The hefty capital spend led to a cash outflow of nearly £24m last year, of which £4m was at the trading level. But the rights call left net cash of £20.6m at the year-end, of which £7m has since been spent on a Spanish acquisition.

Earnings per share rose from 20.7p to 26.3p. Although they remain short of the 28.5p they reached at their peak in the late 1980s, Sandy Morris of NatWest Securities believes that is within sight in the current year, based on his unchanged profit forecast of £61m. The outlook remains heavily dependent on the car market, which Mr Arnott warns could soften this year, although not significantly.

The shares, up 8p to 344p yesterday, stand on a prospective price-earnings ratio of 12. That looks reasonable value, given the quality of the company.

The profits of prudence

An investment of £1,000 in Hewden-Stuart shares 20 years ago would be worth more than £28,000 now - even if you had spent the dividends as they were paid. With the income reinvested, the plant hirer would have been a stupendous investment over the past two decades.

Sir Matthew Goodwin, former grandee of the Scottish Tory party and one of the most astute businessmen around, bows out at the next annual meeting, and he will be pleased to do so on the back of another stunning set of results.

Pre-tax profits in the year to January rose 82 per cent to £34.8m from a 30 per cent increase in sales.

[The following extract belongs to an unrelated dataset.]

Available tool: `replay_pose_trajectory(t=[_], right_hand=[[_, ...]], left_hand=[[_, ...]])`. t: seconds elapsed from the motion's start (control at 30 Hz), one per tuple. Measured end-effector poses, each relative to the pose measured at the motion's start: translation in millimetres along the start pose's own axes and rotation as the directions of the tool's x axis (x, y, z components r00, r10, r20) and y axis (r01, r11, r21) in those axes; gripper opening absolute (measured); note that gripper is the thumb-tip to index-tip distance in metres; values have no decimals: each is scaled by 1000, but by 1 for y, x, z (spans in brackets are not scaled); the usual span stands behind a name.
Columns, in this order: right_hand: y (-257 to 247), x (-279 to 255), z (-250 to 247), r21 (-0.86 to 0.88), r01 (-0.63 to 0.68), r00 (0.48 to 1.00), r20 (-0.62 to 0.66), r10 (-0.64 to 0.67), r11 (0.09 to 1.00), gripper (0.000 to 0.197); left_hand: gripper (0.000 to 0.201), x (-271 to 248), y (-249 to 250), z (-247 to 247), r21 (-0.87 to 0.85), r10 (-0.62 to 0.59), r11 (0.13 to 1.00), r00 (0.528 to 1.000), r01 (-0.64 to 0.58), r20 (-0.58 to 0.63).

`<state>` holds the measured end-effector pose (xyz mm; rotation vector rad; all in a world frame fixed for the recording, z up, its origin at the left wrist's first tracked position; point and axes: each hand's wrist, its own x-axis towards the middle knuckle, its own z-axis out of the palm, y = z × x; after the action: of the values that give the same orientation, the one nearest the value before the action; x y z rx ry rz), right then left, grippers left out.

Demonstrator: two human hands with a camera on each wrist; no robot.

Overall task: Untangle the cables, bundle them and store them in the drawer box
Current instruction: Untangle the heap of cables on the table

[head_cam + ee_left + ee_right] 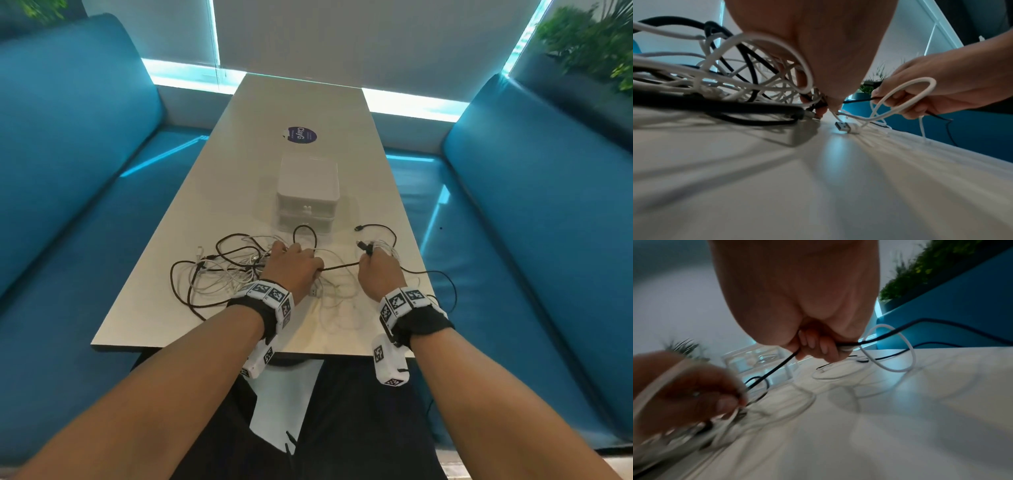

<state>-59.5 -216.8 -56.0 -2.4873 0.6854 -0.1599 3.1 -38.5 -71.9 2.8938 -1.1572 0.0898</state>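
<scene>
A tangle of black and white cables (226, 267) lies on the beige table (301, 102), in front of the white drawer box (307, 192), whose drawers are shut. My left hand (294, 260) rests at the tangle's right edge, its fingertips (818, 108) pinching a black cable (339, 266) amid white loops. That cable runs taut to my right hand (373, 257), which grips it together with a white cable loop (916, 91); the curled fingers (818, 347) show this. A black plug (361, 245) sticks out above the right fist. A white USB plug (844, 128) lies between the hands.
Blue sofas (68, 171) flank the table on both sides. A round purple sticker (300, 134) sits beyond the drawer box. Thin white cable loops (339, 308) spread toward the near table edge (205, 347). A black cable (448, 291) hangs over the right edge. Plants (589, 44) stand at the back right.
</scene>
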Motion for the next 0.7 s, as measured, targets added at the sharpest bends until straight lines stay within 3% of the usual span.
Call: replay_pose_trajectory(t=[0.1,0.3,0.43,0.57,0.7], right_hand=[[9,4,-7,-11,-60,998,-1,60,998,34],[3,2,0,64,62,986,152,-71,996,30],[7,-2,-4,-70,186,970,170,-172,980,33],[24,1,-14,-236,134,979,179,-93,962,37],[15,-1,-15,-116,138,974,198,-113,984,33]], left_hand=[[25,-3,-4,0,52,-1,999,1000,1,-12],[23,-2,6,-8,61,16,998,1000,-18,24],[23,-6,-3,-5,76,22,997,999,-24,30],[26,-12,-10,-3,119,50,991,999,-52,19],[26,-10,-1,-2,163,37,986,999,-41,30]])
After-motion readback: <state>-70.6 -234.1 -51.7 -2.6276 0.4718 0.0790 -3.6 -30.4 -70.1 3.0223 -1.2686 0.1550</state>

After a 50 per cent jump in earnings per share, the dividend, which has been increased 47 times since 1968, was raised a prudent 15 per cent to 3.325p.

It is becoming a familiar refrain, but Hewden continues to benefit from its brave decision during the recession to carry on investing heavily in plant when the rest of the industry was hoping to ride out the storm by cutting back on capital expenditure.

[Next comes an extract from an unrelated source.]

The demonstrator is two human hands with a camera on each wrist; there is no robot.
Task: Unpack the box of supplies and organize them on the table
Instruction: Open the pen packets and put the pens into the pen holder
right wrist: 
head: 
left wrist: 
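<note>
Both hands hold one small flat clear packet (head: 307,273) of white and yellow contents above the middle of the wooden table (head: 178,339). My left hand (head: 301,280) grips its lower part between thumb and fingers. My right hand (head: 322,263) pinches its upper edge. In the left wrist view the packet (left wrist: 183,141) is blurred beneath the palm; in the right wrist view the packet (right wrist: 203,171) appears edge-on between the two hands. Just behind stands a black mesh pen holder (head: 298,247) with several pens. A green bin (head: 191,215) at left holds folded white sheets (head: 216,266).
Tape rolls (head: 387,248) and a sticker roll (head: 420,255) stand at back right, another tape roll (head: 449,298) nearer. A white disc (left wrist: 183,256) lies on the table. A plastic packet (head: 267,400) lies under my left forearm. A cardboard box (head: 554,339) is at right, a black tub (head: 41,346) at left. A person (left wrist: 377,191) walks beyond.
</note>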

As a result of spending £120m in the last two years, a quarter of Hewden's fleet of construction equipment and cranes is now less than a year old.

That gives it a huge advantage over competitors which have been spending at nothing like that rate and are subsequently lumbered with ageing fleets just as demand is rising.

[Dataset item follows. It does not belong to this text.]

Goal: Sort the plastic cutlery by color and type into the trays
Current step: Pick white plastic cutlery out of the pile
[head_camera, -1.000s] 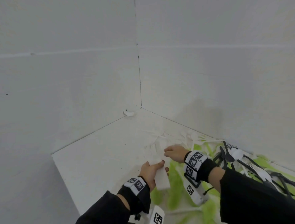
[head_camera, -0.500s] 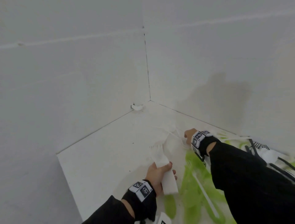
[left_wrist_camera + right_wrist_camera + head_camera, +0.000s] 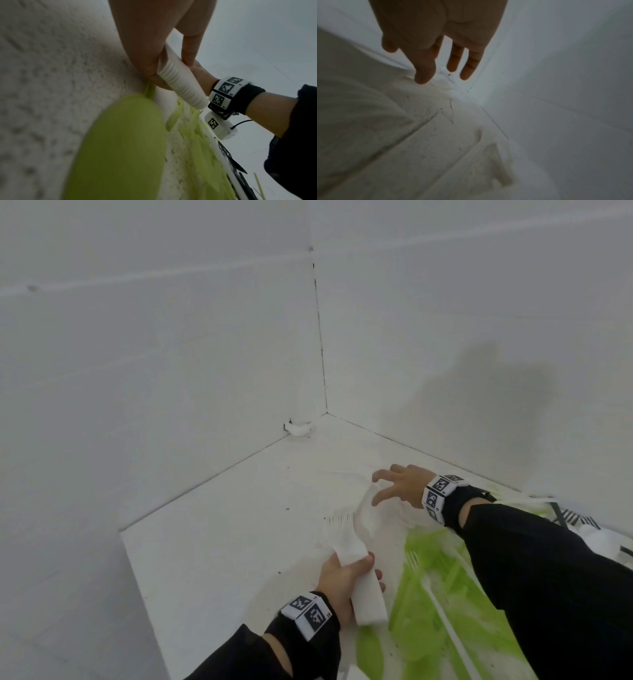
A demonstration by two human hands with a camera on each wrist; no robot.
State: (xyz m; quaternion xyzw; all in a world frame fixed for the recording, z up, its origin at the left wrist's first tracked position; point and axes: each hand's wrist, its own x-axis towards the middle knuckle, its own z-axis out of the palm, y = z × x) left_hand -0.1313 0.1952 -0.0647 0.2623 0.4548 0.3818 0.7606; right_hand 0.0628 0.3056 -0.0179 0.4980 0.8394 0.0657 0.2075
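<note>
White plastic filled your left hand (image 3: 342,580): you held a stack of white forks (image 3: 356,570) by the handles, fingers and thumb wrapped round them, tines pointing away from you toward the corner of the walls (image 3: 318,337). From the left wrist camera the stacked handles (image 3: 181,83) showed as a ribbed white bundle pinched between thumb and fingers.

Your right hand (image 3: 400,486) hovered just beyond the fork stack, nearer that corner, fingers spread wide and lightly bent, holding nothing. Loose white cutlery (image 3: 368,508) lay under and just beside it, too pale against the white table (image 3: 212,542) to tell piece from piece. The right wrist camera showed your fingers (image 3: 467,65) straight and apart above the table.

Green cutlery (image 3: 431,587) lay in a heap on the table just to the right of the fork stack, a green spoon (image 3: 120,146) nearest your left wrist. Black cutlery (image 3: 568,518) sat farther right, beyond your right sleeve (image 3: 548,583). I could not tell where the trays were.
</note>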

Interestingly, that demand is not just the result of improving markets - in fact some statistics suggest that the construction market in the UK is actually in fairly sharp decline thanks to government spending cuts in the roads programme. It is more a result of businesses, from Shell to ICI to the small local housebuilder, tending to rent equipment rather than buy at a time when markets are so uncertain.

But the strength of Hewden, and why its shares have performed so well over the years, is its financial prudence. All the heavy capital spending of the past two years has been funded from cash flow and even after the shopping spree borrowings are a negligible £800,000.

New plant is always paid for with cash, ensuring better prices, and it is depreciated from day one, in contrast to the many less careful companies that have paid the price through the building slump.

The shares, up 6p yesterday to 169p, stand on a prospective p/e multiple of 13. Given the quality of Hewden's earnings that is good value.

Vision is one

for the brave

Despite the chequered history of high-technology companies venturing onto the stock market, they keep on coming.

The latest, which looks no safer than the others, is Vision Group, formed in 1990 to exploit miniature camera technology developed at Edinburgh University. The basis of the technology is a video camera embedded on a microchip.

Vision is offering 5.15 million shares - 16.7 per cent of the equity - at 97p, raising £4.5m. The placing will capitalise the company at £30m, which is a rich price, given the track record.

Pre-tax profits of £93,000 in 1992 were followed by losses in the two subsequent years. Losses in the first six months of the year to January were £638,000, which compares with a deficit of £722,000 for the whole of1993-94.

Vision's board sports some big names from the past. James Millar, the head of the retailer Wm Low until its takeover by Tesco last year, sits in the chair and Hermann Hauser, co-founder of Acorn Computer, is also a director.

Donnelly Corporation, a US automotive components maker, has a minority stake and there are hopes the camera has uses in cars and toys. But this issue is only for the brave.